A pesar de su aspecto inofensivo, el eléboro tiene una terrible reputación encapsulada en su nombre: en griego antiguo, helleborus significa alimento que mata. La razón es sencilla: contiene, en cada una de sus partes, un potente veneno que actúa sobre el corazón, la helleborina. En el pasado, administrado en pequeñas dosis, se utilizaba para curar la locura, pero es letal en cantidades excesivas. 

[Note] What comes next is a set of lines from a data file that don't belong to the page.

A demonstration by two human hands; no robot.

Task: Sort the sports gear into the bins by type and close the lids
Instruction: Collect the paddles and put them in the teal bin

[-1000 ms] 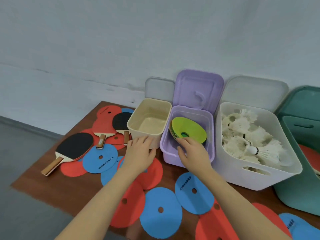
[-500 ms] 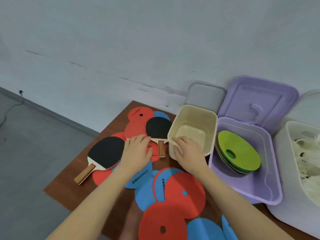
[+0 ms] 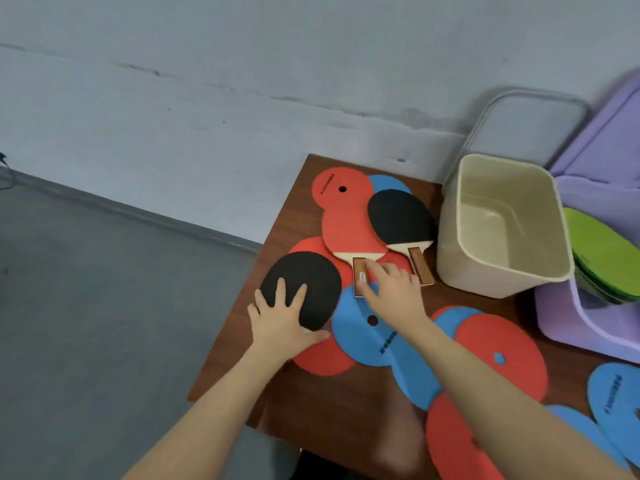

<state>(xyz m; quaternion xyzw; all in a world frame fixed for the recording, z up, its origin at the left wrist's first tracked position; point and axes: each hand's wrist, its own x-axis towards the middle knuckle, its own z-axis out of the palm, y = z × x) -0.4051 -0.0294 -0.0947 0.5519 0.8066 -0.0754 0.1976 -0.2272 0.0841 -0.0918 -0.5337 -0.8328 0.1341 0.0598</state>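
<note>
My left hand (image 3: 282, 323) lay flat, fingers spread, on a black paddle (image 3: 301, 289); my right hand (image 3: 391, 292) pinched a red paddle (image 3: 346, 230) by its handle.

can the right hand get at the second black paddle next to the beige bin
Probably yes. The right hand rests on the red paddle's handle, and the black paddle lies just beyond, on top of the pile; its handle is uncovered beside the beige bin.
</note>
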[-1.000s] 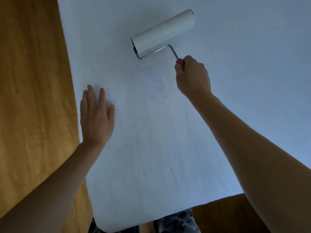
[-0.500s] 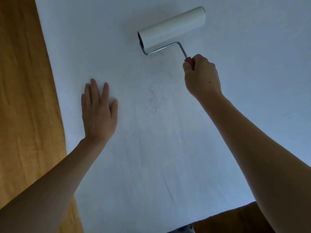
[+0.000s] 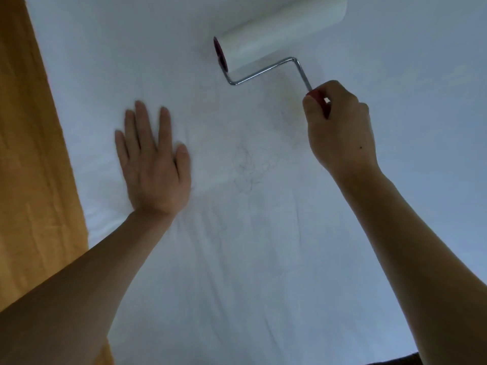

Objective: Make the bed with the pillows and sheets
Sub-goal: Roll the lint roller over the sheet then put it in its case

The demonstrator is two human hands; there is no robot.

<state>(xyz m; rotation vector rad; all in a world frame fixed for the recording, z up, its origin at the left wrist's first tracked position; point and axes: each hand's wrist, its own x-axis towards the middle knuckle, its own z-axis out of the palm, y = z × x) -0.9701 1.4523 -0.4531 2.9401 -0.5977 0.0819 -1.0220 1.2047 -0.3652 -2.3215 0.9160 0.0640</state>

3. Todos los eléboros del Trentino

No todos los eléboros son iguales. La rosa de Navidad, o Helleborous niger, llena los prados de montaña, los bosques caducifolios y los matorrales hasta abril. En febrero, se pueden observar más fácilmente los pétalos del Helleborous viridis, un eléboro verde , que se encuentra en los claros del bosque o en su linde; las flores son tan pálidas como la nieve, o tan verdes, gracias a la gran cantidad de clorofila que contienen. El Eléboro fétido, cuyo nombre científico es Helleborous foetidus, se encuentra únicamente en las Dolomitas del Trentino; sus flores tienen forma de campana, son de color verdoso con márgenes rojizos y, como su nombre indica, tienen un olor desagradable. 

4. En Viote, para descubrir los secretos de las plantas de montaña

En vísperas de la primavera, la campanilla de invierno es la reina de los bosques del Trentino.
El Galanthus nivalis, su nombre científico, crece en lugares húmedos, a lo largo de los arroyos, en los prados y en los bosques mixtos caducifolios, anunciando un nuevo comienzo. Llamada estrella de la mañana, porque florece cuando todavía es invierno, la primera entre todas las demás flores, tiene forma de campana y prefiere los climas de gran altitud.

Si tienes curiosidad por saber más sobre las flores y plantas que crecen en los Dolomitas , visita uno de los muchos jardines botánicos del Trentino. Entre los más grandes de los Alpes, se encuentra el Jardín Botánico Alpino Viote di Monte Bondone. Se encuentra en Viote, en provincia de Trento, y en diez hectáreas recoge unas dos mil especies de plantas de altura, muchas de ellas en peligro de extinción. No sólo descubrirás flores y plantas dolomíticas: el Jardín, contribuye a la conservación de la biodiversidad de las especies vegetales de las principales cordilleras del mundo y participa en el programa internacional de intercambio no comercial de semillas, elaborando cada año el Delectus seminum, una especie de censo. En invierno, la dirección que recordar es MUSE, el Museo de la Ciencia de Trento, porque el jardín botánico se encuentra en altura y sólo abre en los meses de verano. En julio y agosto, periodos de mayor afluencia, hay muchas actividades programadas, desde visitas guiadas hasta degustaciones de tés e infusiones elaboradas con plantas de montaña.